Dans la chambre des cylindres de poussière rituelle, elle découvrit les noms interdits. Chaque cylindre contenait de la poussière d'os et une mémoire scellée. Certains portaient des étiquettes aux symboles anciens : un œil inversé, une larme de feu, une main transpercée de racines.

Un jour, sa collègue – une jeune femme au visage endurci et à la langue coupée – lui tendit un cylindre et lui fit signe de ne pas l'ouvrir. Asha hocha la tête. Elle comprenait. Ici, la connaissance n'était pas une libération. C'était une condamnation.

La nuit, Asha dormait dans une cellule humide, partagée avec trois autres esclaves qui ne parlaient pas non plus. Elles communiquaient par mouvements, regards et respiration. L'une d'elles lui apprit un dialecte des mains. Asha mémorisait chaque geste comme un poème : danger, veilleur, ombre, feu.

Dans la Crypte des Sans-Voix, l'atmosphère était encore plus oppressante. Les plafonds étaient bas, soutenus par des piliers sculptés de visages sans bouche. Là, les fragments épars étaient stockés : souvenirs errants, cris qui ne se dissipaient pas, pensées des morts qui refusaient le repos.

Asha portait un masque en résine pour éviter d'inhaler les cendres vivantes. Elle apprit à utiliser des pinces et des jarres d'obsidienne pour capturer les essences flottantes qui grésillaient encore comme des braises fantomatiques. Chaque fragment fut conservé, étiqueté et scellé. Certains brûlaient, d'autres pleuraient. Certains hurlaient sans bruit. L'un d'eux rit même.

Une nuit, alors qu'elle travaillait seule, l'un de ces fragments remua violemment à son approche. C'était différent. Plus dense. Plus humain.

L'essence se rua vers elle, transperçant le masque. Elle pénétra par ses yeux, sa peau, sa marque brûlante.

Et puis elle vit.

Une silhouette brûlant de l'intérieur. Pas une personne, mais une idée incarnée. Kael.

Elle le regarda traverser un champ de verre noir. Son ombre se multiplia. Il ne parla pas, mais les braises autour de lui formèrent des mots. "Ne parle pas. Écoute. Souviens-toi. N'aie pas peur."

Asha tomba à genoux. Elle pleura en silence, la bouche serrée, le corps tremblant. Elle savait que si elle criait, quelqu'un viendrait. Si elle parlait, elle cesserait d'être invisible. Alors elle ne le fit pas.

Une fois revenue à elle, elle rangea le bocal et retourna dans sa cellule. Elle ne dormit pas cette nuit-là. Ni la suivante.

Les jours se fondirent en cendres et en feu. Elle commença à remarquer des détails troublants : des symboles qui n'apparaissaient que sous certaines lumières, des bruits qu'elle seule entendait, des odeurs qui la suivaient même lorsqu'elle les avait scellés.

Un jour, un vieil esclave la pointa d'un doigt tremblant et traça un cercle avec trois lignes à l'intérieur. C'était le symbole du Lien Ancien. Le même que sa mère avait peint sur son front au fusain la nuit de son départ.

« Tu es marquée pour toujours », dit le vieil homme. Et elle mourut le lendemain.

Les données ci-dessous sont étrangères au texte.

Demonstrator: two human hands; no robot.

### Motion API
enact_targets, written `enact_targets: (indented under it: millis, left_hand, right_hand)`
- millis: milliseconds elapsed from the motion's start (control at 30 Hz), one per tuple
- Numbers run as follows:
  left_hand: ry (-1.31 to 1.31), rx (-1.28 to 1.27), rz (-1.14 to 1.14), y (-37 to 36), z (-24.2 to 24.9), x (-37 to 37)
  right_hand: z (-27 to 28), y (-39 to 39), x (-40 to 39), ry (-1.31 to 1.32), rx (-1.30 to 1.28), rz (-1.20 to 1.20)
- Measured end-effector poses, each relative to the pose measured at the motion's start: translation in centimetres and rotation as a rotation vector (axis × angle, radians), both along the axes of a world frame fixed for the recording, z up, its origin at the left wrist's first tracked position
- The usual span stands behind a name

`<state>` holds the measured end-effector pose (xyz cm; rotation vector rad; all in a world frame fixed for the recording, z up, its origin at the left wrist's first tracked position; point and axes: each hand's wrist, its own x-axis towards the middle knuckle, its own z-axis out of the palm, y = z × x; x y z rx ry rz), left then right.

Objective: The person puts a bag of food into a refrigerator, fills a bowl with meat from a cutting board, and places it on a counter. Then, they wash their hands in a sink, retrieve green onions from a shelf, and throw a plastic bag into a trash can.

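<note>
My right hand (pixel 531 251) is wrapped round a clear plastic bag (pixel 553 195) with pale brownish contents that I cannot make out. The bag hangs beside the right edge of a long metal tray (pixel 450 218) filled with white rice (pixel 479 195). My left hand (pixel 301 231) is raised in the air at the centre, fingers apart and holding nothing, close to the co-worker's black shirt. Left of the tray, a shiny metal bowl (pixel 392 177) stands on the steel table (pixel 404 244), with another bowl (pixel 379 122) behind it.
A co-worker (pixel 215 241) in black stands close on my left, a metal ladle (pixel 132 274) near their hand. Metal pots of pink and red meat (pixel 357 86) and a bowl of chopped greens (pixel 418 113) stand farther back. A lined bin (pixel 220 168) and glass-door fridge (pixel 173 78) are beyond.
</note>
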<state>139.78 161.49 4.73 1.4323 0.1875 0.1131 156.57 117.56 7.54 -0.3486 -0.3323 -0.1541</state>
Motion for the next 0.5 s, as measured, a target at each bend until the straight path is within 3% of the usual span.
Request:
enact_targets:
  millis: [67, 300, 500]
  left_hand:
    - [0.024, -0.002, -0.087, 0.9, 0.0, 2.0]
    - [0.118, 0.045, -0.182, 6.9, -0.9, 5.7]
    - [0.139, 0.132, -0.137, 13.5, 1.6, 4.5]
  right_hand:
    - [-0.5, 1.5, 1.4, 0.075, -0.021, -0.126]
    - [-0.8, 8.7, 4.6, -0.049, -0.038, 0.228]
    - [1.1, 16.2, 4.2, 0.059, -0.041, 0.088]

Les semaines passèrent. Asha n'était plus qu'une ombre parmi d'autres dans le temple. Mais elle écoutait plus que quiconque. Elle savait quand les Gardiens du Grand Feu arriveraient. Elle savait quels esclaves murmuraient des noms interdits dans leur sommeil. Elle savait qu'il existait un réseau souterrain qui croyait à la prophétie du « Feu du Souvenir ».

Un feu vivant capable de restaurer l'histoire effacée du monde.

Elle savait aussi que son nom n'était pas une coïncidence. Ni sa marque. Ni ses visions.

Asha, la muette, n'était pas muette. Elle attendait simplement le moment précis où se souvenir ne signifie pas mourir.

Le temple l'avait engloutie.

Mais il l'avait aussi enflammée.

Et elle, comme le feu, attendait son heure pour brûler.